In the application, they say the building
will include a mix of ‘traditional’ residential units and ‘co-living units’. ‘Co-living units’ are comprised of individual private rooms, including bed sitting rooms and private bathrooms, which share communal space including kitchen, dining and living space. The proposed ‘co-living units’ are fully furnished including beds, linens sofas, dining tables and fully stocked kitchen with dished, pots, pans, etc. Wifi, cable Netflix and other utilities and programming. These units have an intended minimum lease duration of 3 months and weekly cleaning services are envisioned.
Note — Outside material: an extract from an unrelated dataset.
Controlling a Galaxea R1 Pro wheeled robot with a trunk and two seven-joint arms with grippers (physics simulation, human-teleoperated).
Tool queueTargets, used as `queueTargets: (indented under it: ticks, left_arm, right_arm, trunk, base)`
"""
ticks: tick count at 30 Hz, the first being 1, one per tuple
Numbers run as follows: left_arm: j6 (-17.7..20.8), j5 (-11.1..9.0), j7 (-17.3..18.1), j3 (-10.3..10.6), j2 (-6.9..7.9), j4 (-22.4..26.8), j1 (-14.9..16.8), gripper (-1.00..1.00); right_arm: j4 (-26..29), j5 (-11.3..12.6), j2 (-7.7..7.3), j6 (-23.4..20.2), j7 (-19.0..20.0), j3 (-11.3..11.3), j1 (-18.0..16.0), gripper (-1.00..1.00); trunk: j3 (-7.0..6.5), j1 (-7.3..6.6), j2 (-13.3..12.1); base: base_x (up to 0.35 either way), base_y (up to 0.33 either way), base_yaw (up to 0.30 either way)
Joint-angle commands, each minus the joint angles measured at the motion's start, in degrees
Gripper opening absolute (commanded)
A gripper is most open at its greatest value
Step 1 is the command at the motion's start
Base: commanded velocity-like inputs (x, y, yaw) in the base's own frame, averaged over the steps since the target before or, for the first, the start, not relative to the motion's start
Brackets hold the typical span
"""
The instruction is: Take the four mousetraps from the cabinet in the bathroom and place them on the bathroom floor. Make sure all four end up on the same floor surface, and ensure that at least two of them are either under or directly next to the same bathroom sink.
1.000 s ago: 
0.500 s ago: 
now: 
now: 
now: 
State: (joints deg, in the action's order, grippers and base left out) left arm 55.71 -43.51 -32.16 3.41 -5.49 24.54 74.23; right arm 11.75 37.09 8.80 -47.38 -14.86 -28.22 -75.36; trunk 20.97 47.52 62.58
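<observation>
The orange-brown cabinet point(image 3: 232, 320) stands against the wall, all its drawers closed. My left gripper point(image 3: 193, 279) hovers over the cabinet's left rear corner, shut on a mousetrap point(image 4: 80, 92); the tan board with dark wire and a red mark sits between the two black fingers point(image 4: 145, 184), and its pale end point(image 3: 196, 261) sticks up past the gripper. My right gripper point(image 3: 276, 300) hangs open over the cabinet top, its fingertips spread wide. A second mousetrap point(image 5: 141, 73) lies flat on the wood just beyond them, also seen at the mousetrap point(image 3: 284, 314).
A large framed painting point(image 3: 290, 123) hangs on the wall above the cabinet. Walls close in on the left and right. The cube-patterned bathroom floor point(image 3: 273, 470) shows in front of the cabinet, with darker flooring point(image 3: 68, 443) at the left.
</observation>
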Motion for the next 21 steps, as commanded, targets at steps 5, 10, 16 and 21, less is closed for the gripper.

The “Co-living units” are envisioned as a modern form of shared living, where like minded individuals are focused on a sense of community, and through intelligently designed spaces and smart technology, are able to live a more convenient and fulfilling lifestyle. The private bedrooms and bathrooms along with rights to a portion of the shared living space within the ‘co-living units’ will be rented out to individuals. It is intended that this type of accommodation will be desirable to people looking for single-room rental accommodation which also comes with a sense of community. It will also be desirable to people who are more transient such as students, seniors, new immigrants and people moving nationally/ internationally for work and need to be close to transit. Although this is the target market, there will be no exclusions based on age
The applicants are asking for 26 co-living units with 97 private bedrooms, in addition to 16 traditional (not co-living) rental units. They also propose commercial uses at the street level.
The building known as ‘The Humber’ on Wilby Crescent is starting to emerge from its basement foundations. This was the view at the site entrance today and also from the Humber footbridge. The 22 storey affordable condos will be ready for occupation sometime in 2023.